Мой корпоративный дух до сих пор стоит раком — я никак не могу поднять его с колен: меня пугают люди, делающие вид, что писать заметки в пять строк о кремах, красках, замороженных котлетах — смысл жизни. Моя напарница читает рекламные проспекты всяких эпиляторов, пылесосов, вин и парфюмерии и замечает глубокое смысловое различие между «только благодаря оригинальным терапевтическим свойствам…» и «благодаря уникальному лечебному действию…» какого-нибудь там лосьона. Она борется за выразительность рекламных лозунгов, как Фидель за коммунизм, но ее труд замечают только те, у кого от этого лосьона начинается аллергия.
У нас работает такой Гена Муравьев: он, как только завидит начальство, повышает голос.
«Там играет Бриджит Фонда…» — руководство приближается — «…И Я ВСЮ НОЧЬ ДУМАЛ, ЧТО ТАКОЙ ТИПАЖ, КАК У НЕЕ, ИДЕАЛЬНО ПОДХОДИТ ДЛЯ СЕМЕЙНОЙ РЕКЛАМЫ СОКОВ И НЕКТАРОВ…» — начальство удаляется — «…так вот, это ужастик про серийного маньяка, ни за что не догадаешься, кто убийца…» Я, как честная женщина, уличила его в дешевом подхалимаже, но Гена посмотрел на меня так, будто я ни с того ни с сего призналась в том, что у меня пирсинг на клиторе.
Раз в неделю сотрудники должны вносить «конструктивное творческое предложение». Я придумала: надеть на всех женщин вибрирующие трусики, поставить в комнатах муляжи Бриджит Бордо и Марлона Брандо (в молодости и без одежды), обязательно — разрешить во всех комнатах курение… Считается, что у нас нельзя курить, чтобы не досаждать некурящим сотрудникам, но у нас все курящие, так что, когда мы все стадом идем курить на лестницу, отдел вымирает… после 15.00 каждые полчаса разносить по пятьдесят грамм коньяка, играть на летучках в бутылочку на раздевание, приглашать в офис знаменитостей и юмористов.
Но вслух я предложила только покрасить стены в оранжевый цвет, поставить автоматы с кофе и купить мне кресло с жесткой спинкой, из чего был принят только автомат для кофе, который поставили у кабинета директора и которым — из страха этого директора встретить — все равно никто не пользовался.
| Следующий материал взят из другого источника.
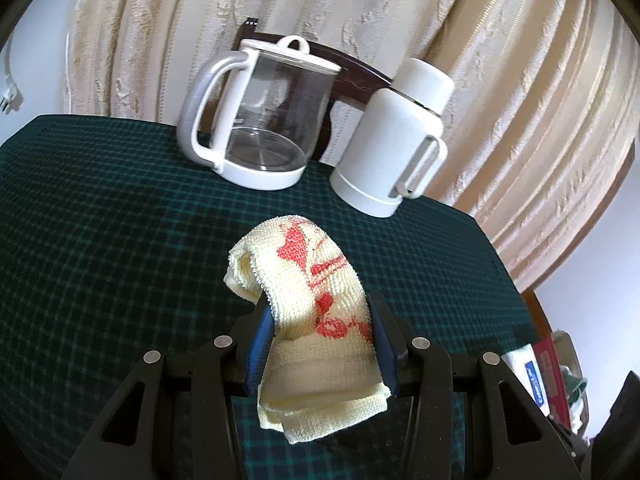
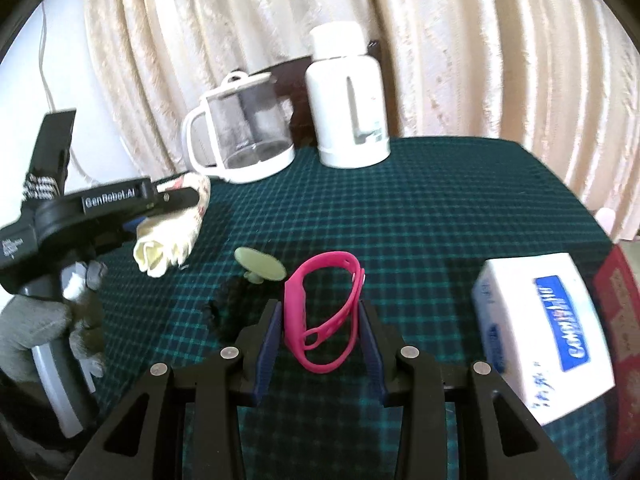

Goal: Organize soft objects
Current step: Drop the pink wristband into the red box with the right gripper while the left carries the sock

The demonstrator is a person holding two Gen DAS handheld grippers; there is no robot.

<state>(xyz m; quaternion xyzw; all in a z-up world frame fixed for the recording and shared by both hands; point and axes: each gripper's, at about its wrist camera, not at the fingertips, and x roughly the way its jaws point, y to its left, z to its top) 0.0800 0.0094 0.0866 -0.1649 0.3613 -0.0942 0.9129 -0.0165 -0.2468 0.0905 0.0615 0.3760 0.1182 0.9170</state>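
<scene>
Counting what's on the surface (image 2: 460, 208) right now.
One yellow cloth (image 1: 308, 304), one pink band (image 2: 324, 312), one green suction cup (image 2: 260, 266), one glass jug (image 1: 256, 116), one white flask (image 1: 394, 136), one white box (image 2: 548, 336).

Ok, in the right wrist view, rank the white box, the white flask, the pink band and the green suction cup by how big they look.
1. white box, though it sits nearer the camera than the flask, so that order is unsure
2. white flask
3. pink band, close in the tongs
4. green suction cup

Jug (image 1: 256, 120) and flask (image 1: 396, 140) block the far edge; checked cloth (image 1: 100, 240) before them lies open.
</scene>
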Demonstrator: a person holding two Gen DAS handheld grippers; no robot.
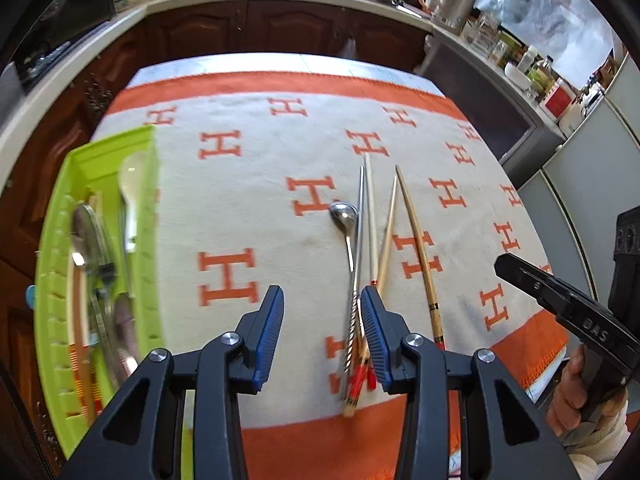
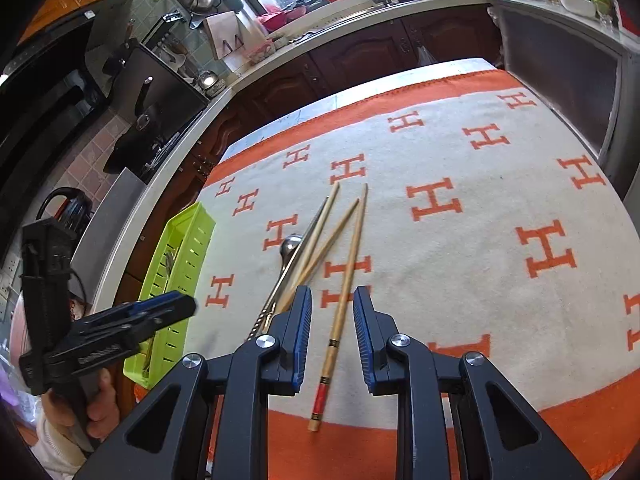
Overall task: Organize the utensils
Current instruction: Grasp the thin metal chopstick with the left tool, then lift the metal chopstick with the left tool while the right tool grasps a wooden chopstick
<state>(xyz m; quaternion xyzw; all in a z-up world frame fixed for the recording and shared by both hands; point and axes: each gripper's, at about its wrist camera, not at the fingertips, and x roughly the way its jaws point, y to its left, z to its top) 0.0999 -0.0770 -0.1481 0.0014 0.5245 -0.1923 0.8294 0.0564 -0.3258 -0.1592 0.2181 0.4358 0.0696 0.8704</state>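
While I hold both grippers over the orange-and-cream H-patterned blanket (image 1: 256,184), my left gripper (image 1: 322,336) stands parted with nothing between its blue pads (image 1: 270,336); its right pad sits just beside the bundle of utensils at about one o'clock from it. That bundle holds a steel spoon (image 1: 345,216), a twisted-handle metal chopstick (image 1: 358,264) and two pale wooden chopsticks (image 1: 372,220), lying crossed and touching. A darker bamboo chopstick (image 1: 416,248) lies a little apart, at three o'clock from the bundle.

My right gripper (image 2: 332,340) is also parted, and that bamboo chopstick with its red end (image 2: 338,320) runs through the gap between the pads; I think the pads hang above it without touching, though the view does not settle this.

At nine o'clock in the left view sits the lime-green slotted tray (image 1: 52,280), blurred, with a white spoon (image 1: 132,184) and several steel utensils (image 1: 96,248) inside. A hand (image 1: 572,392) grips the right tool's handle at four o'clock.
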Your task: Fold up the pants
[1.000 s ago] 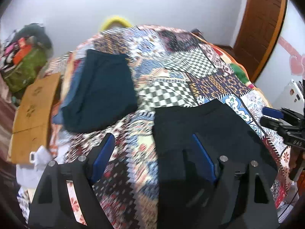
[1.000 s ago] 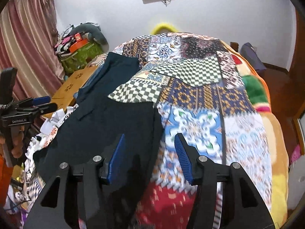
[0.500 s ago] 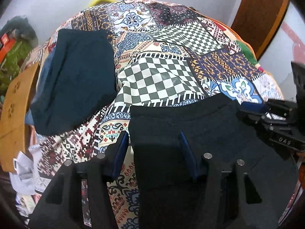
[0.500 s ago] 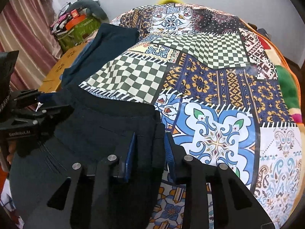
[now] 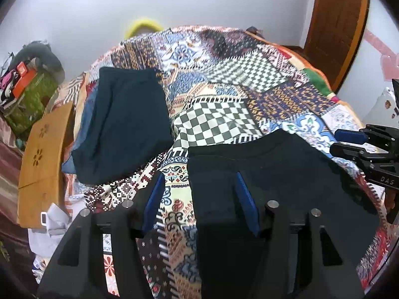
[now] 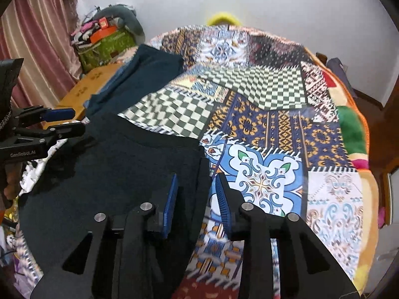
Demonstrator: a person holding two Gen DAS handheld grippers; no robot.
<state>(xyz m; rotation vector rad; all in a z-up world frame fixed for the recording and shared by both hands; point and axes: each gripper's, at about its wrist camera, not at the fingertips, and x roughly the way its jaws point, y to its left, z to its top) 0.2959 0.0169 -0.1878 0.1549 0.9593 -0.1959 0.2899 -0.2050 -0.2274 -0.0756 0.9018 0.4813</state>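
Black pants (image 5: 286, 179) lay on the bed (image 5: 224, 114); left tool (image 5: 199, 194) and right tool (image 6: 197, 194) were opening, each straddling a pants edge without gripping it.

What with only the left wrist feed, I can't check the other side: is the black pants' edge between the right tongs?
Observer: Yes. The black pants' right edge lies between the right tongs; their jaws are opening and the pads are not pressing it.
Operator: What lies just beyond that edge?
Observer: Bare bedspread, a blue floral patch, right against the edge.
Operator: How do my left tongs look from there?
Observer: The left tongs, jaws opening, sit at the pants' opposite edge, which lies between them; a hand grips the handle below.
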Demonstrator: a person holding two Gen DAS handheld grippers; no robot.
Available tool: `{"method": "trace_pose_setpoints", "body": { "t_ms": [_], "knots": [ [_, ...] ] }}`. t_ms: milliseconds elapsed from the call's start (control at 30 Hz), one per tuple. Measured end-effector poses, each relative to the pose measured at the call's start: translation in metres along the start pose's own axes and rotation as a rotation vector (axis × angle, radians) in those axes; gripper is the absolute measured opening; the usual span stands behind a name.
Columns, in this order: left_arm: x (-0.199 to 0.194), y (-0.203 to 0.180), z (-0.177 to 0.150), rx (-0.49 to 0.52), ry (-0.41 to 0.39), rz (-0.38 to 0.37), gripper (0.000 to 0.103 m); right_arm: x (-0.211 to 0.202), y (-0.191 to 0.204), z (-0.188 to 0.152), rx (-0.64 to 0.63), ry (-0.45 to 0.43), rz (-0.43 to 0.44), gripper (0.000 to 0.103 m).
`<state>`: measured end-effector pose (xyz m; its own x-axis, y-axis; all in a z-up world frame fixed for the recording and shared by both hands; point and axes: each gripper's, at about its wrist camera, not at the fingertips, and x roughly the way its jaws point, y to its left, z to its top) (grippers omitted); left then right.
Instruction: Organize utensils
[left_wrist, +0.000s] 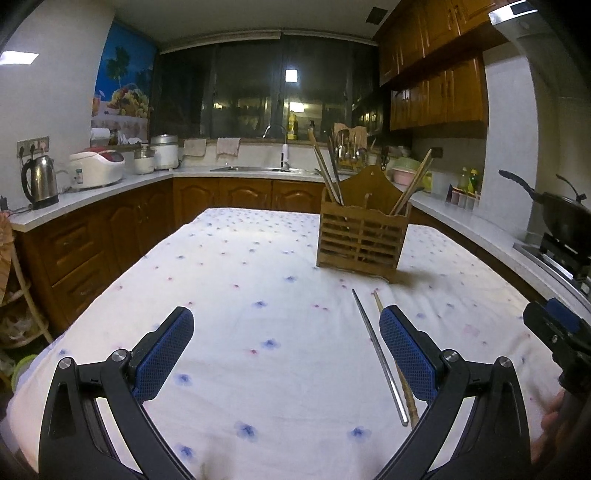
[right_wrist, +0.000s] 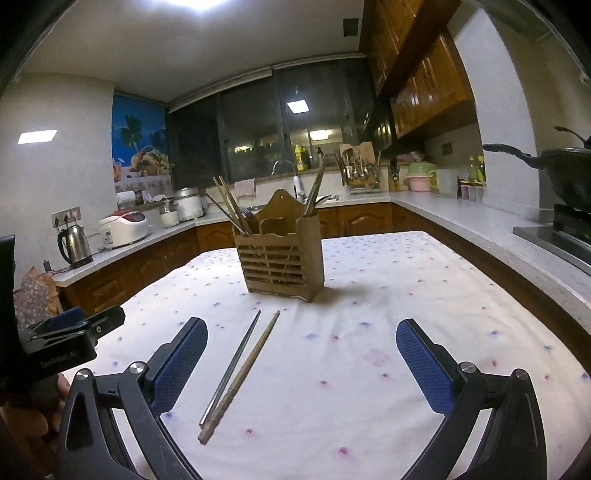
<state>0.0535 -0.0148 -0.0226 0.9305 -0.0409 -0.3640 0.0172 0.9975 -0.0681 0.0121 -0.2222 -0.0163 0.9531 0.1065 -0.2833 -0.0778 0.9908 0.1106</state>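
Note:
A slatted wooden utensil holder (left_wrist: 364, 240) (right_wrist: 282, 264) stands upright on the flowered tablecloth, with several chopsticks leaning out of its compartments. Two loose pieces lie side by side on the cloth in front of it: a metal chopstick (left_wrist: 380, 356) (right_wrist: 231, 367) and a wooden chopstick (right_wrist: 240, 376) (left_wrist: 406, 391). My left gripper (left_wrist: 286, 328) is open and empty, its right finger just beside the two chopsticks. My right gripper (right_wrist: 301, 341) is open and empty too, and the chopsticks lie just inside its left finger. Each gripper shows at the edge of the other's view.
The table (left_wrist: 258, 258) is ringed by kitchen counters: a kettle (left_wrist: 38, 181) and rice cooker (left_wrist: 98, 168) at left, a sink (left_wrist: 255, 168) at the back, a wok (left_wrist: 554, 210) on the stove at right. A hand holds each gripper.

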Motion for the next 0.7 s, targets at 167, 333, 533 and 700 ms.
{"method": "trace_pose_setpoints", "body": {
  "t_ms": [167,333,533,700],
  "knots": [
    [-0.0024,-0.0009,-0.0045,0.007,-0.019,0.007,0.103,-0.0035,-0.0046,-0.0038,0.008,-0.016,-0.002,0.103],
    [-0.0035,-0.0044,-0.0067,0.028,-0.022,0.014,0.103,-0.0073,-0.0069,-0.0070,0.005,-0.034,-0.007,0.103],
    [-0.0031,-0.0052,-0.0077,0.039,-0.020,0.018,0.103,-0.0087,-0.0058,-0.0094,-0.009,-0.044,-0.002,0.103],
    [-0.0025,-0.0043,-0.0088,0.036,-0.020,0.021,0.103,-0.0084,-0.0049,-0.0100,-0.014,-0.044,0.000,0.103]
  ]
}}
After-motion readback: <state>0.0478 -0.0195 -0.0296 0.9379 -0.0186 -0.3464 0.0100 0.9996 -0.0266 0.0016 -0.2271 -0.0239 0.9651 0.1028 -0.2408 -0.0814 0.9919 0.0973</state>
За секретарской стойкой торчат Аллочка и Галя.
Аллочка любую просьбу считает личным оскорблением — редко кто набирается мужества и просит ее что-нибудь напечатать или, не дай бог, послать факс. Оживляется она, только когда видит самое главное начальство — видимо, еще не потеряла надежду выйти за него замуж. Остальных же барышня считает ничтожествами.